09.02.22
房総の川でバス


そろそろ連絡がくる頃だろうと思っていた数日前、予想通りワシの携帯電話がウナった。
着信中の画面には『ケンリーブス』の文字。

『きた!イチケンだ!』

このイチケンという男、高校時代からの釣り仲間だ。ヒゲが濃い。
こっちから釣りに誘わないでいたら禁断症状があらわれたようだ。

海でカヤックも考えたんだけど、午後から風が強くなるような予報だったので、バスを釣りに行くことにした。

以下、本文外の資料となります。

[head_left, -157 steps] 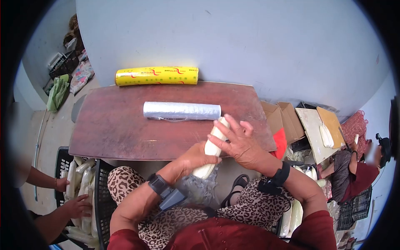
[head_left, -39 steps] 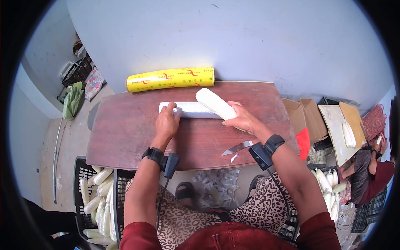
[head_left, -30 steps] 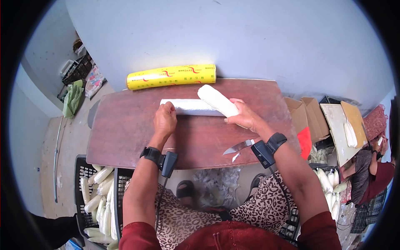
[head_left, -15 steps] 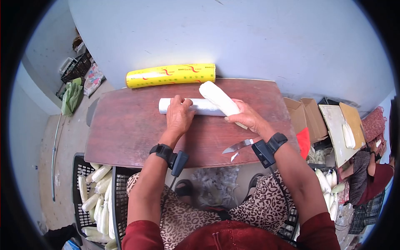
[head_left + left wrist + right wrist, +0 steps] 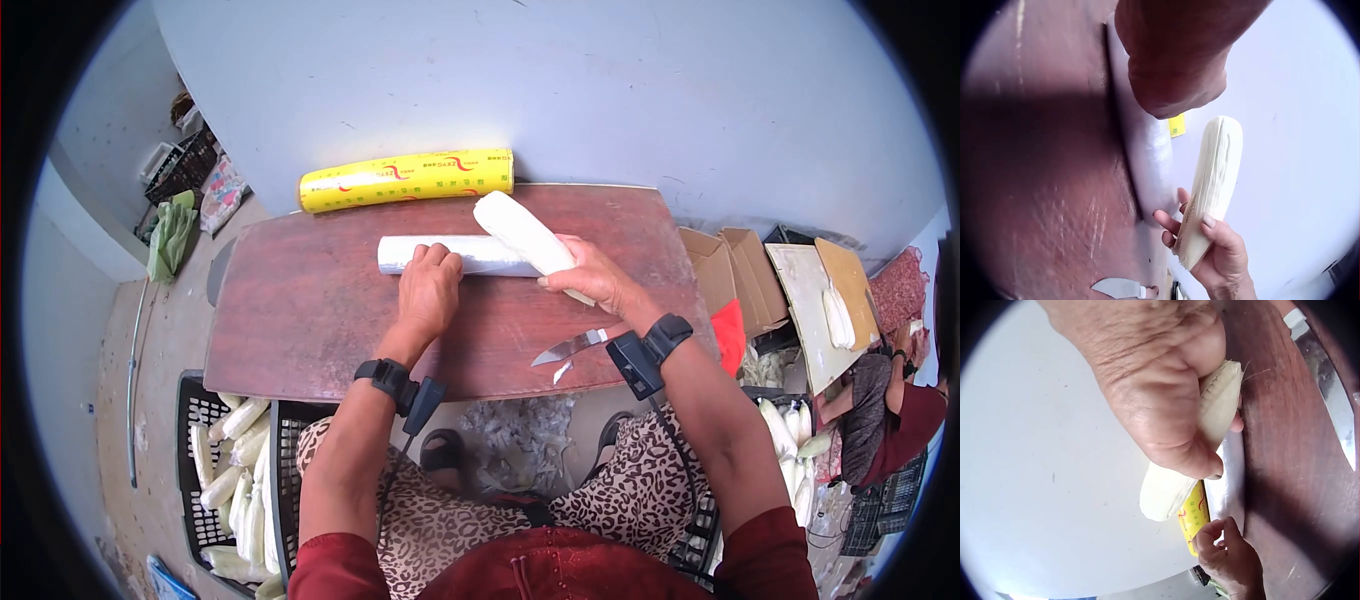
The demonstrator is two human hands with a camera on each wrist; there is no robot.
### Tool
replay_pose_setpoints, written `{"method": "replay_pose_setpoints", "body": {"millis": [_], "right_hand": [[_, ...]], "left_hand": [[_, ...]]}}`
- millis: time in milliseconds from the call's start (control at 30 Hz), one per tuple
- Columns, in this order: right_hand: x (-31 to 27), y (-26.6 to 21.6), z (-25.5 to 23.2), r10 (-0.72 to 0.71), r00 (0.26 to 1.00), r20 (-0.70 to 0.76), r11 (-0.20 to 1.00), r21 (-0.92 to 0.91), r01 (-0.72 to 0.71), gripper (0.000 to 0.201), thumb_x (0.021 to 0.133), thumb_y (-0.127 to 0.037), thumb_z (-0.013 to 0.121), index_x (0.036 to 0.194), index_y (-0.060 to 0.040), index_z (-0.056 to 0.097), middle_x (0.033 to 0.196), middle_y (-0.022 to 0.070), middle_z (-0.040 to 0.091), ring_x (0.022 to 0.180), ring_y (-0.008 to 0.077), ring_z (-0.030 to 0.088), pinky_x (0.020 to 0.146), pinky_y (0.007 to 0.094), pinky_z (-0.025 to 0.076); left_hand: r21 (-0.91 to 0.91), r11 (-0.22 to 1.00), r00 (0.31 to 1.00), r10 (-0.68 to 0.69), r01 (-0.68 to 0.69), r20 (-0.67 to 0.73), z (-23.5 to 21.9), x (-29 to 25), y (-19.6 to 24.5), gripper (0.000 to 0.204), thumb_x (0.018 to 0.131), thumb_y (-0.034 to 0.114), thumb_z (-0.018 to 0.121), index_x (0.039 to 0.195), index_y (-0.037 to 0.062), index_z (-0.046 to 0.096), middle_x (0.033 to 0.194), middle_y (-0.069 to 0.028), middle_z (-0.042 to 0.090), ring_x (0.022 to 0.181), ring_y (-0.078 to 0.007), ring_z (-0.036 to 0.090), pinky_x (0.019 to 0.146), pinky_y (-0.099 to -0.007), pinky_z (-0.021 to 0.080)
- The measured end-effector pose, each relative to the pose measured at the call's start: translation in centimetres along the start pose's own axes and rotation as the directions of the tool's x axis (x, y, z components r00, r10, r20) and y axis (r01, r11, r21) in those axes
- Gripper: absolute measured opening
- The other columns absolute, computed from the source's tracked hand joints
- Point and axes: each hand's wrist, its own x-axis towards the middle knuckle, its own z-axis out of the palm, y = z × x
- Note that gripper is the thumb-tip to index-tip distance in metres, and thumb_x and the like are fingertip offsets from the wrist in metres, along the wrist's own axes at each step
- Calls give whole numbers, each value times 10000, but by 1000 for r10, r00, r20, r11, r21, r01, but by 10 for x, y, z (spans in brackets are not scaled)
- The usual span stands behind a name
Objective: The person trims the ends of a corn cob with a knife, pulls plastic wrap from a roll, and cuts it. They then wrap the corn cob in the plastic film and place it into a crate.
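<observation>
My right hand [image 5: 598, 278] grips a pale ear of corn [image 5: 520, 232] in its inner husk by the lower end, thumb on the near side. The ear slants up to the left, over the right end of a clear cling film roll [image 5: 398, 256] lying across the table. At the roll's front, left of the corn, my left hand [image 5: 430, 290] has its fingers curled, thumb and fingertips pinching at the film. In the left wrist view the corn [image 5: 1213, 181] shows its whole length; the left hand's fingertips are hidden there.
Behind the roll lies a yellow printed roll [image 5: 405, 180] against the wall. A knife [image 5: 570, 346] with a white scrap beside it is near the table's [image 5: 290, 340] front right. Black crates [image 5: 285, 440] of corn stand left and right. Another person [image 5: 890, 420] sits far right.
Earlier both hands held the corn over the front edge; now only my right does. My left hand slid right along the roll from its left end, and its fingers drew together. The knife now shows.
</observation>
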Motion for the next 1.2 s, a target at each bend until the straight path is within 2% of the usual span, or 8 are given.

朝のうちは風もなく気分良く釣りをしていたのだが、日が昇って気温が上がり始めると、途端に風が強くなりだした。
一通り釣り上がった頃には白波が立つほどの強風に…。

『こりゃ、イカン。』
ってんで、撤収を始めるが、向かい風のためなかなか進まない。

エントリーした橋まで戻ると、橋の下を吹き抜ける風が勢いを増す。
ついには、エレキを全開にしてもパドルの援護なしでは進まなくなってしまった…。
命からがら(大げさ)岸に辿り着いたワシらは、涙でしょっぱくなったラーメンをすすりながら家路についたとさ。

ん?
『釣りのことがほとんど書いてないじゃないか!』だって?
まぁ、生きて帰って来れたんだからよしとしようではないか。